After reading the data below, copy out every line that contains the word "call".

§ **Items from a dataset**
- - -

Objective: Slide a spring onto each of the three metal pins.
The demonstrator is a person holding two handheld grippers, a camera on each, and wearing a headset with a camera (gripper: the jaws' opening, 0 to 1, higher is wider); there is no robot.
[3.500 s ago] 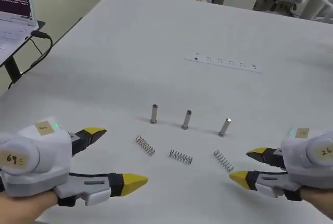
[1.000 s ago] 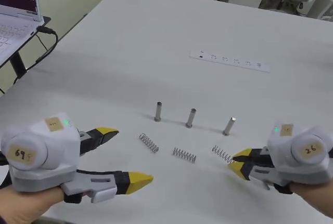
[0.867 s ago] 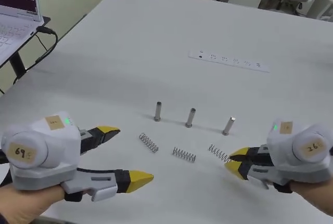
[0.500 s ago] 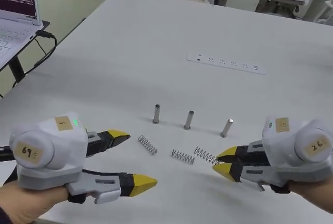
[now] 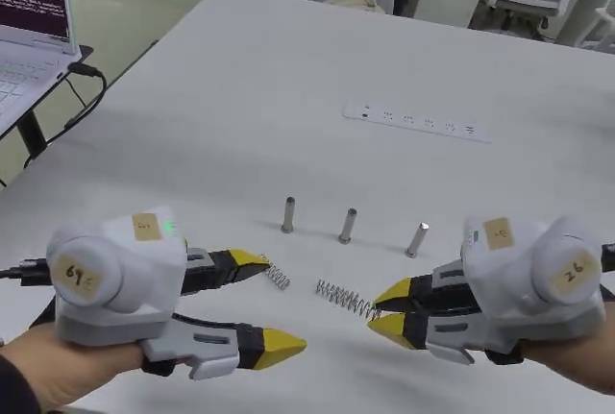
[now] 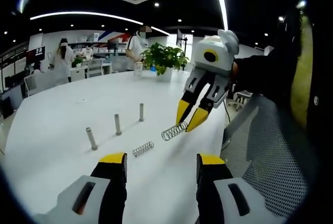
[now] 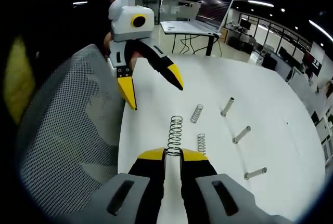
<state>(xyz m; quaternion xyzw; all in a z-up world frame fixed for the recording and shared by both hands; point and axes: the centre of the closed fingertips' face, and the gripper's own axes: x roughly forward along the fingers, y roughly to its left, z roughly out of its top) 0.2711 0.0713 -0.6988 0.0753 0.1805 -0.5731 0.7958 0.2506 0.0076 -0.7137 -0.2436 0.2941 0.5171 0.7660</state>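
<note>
Right tool [image 5: 384, 306] clenched on one end of a spring [image 7: 175, 133]. The coil sticks out past my tips, lifted off the white surface [image 5: 240, 97], on my side of the middle pin [image 5: 347, 226]. Left tool [image 5: 279, 301] released, jaws wide apart, gripping nothing, hovering low to the near left of the middle pin. Left pin [image 5: 288, 214], middle pin and right pin [image 5: 416, 239] upright in a row, all bare. Second spring [image 7: 196, 113] lies flat to the near left of the middle pin, close to my left tool's tip. Third spring [image 7: 201, 143] lies flat just in front of the middle pin, beside the held coil. Power strip [image 5: 415, 123] sits well beyond the middle pin.
</note>
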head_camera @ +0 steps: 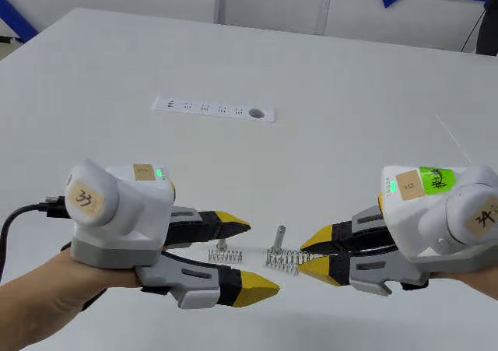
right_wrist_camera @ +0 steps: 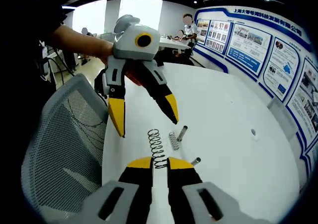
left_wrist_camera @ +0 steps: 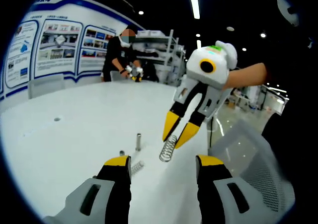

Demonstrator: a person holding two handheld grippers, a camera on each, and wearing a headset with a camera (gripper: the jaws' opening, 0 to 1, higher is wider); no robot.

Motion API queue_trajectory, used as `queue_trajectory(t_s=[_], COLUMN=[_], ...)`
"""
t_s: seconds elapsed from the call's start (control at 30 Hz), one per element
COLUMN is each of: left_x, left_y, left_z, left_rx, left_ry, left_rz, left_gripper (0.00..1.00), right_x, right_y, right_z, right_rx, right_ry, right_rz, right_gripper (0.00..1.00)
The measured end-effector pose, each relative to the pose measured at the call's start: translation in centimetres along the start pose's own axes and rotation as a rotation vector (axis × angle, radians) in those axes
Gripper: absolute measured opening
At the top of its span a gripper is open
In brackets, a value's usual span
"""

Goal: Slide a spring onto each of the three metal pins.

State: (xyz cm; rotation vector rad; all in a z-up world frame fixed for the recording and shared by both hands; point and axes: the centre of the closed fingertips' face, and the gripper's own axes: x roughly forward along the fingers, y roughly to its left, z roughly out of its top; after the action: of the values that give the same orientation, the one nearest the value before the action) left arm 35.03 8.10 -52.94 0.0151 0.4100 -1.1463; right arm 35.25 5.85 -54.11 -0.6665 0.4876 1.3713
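- Right gripper (head_camera: 311, 255) is clamped on one end of a spring (head_camera: 284, 259). The rest of the coil sticks out free toward the left, just beside the tall pin (head_camera: 278, 234). Cannot tell if the free end touches the table (head_camera: 350, 133).
- Left gripper (head_camera: 249, 256) is spread wide and holds nothing. It hovers over a second spring (head_camera: 224, 254), which lies loose next to a short pin (head_camera: 222, 244).
- Risk: the free end wobbles, misses the pin top and snags a coil on its rim. Cause: end grip with a long unsupported length.
- Risk: the spring sits roughly level while the pin stands upright. If it isn't tilted to line up the bore, it shoves the pin sideways. Cannot tell whether the pins are fixed or just standing, so one may tip.
- Risk: a harder squeeze likely kinks the coils. A looser one lets the spring pop out and roll off.
- Risk: the gripper tips nearly face each other, close together. A left-side move could knock the held spring or flick the loose one away.
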Motion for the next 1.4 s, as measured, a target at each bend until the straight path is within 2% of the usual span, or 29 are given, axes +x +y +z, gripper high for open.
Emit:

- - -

§ **Exercise response**
t_s: seconds elapsed from the call's start (control at 30 Hz), one per element
The measured end-effector pose, each relative to the pose measured at the call's start: translation in centimetres along the start pose's own axes and rotation as a rotation vector (axis × angle, radians) in those axes

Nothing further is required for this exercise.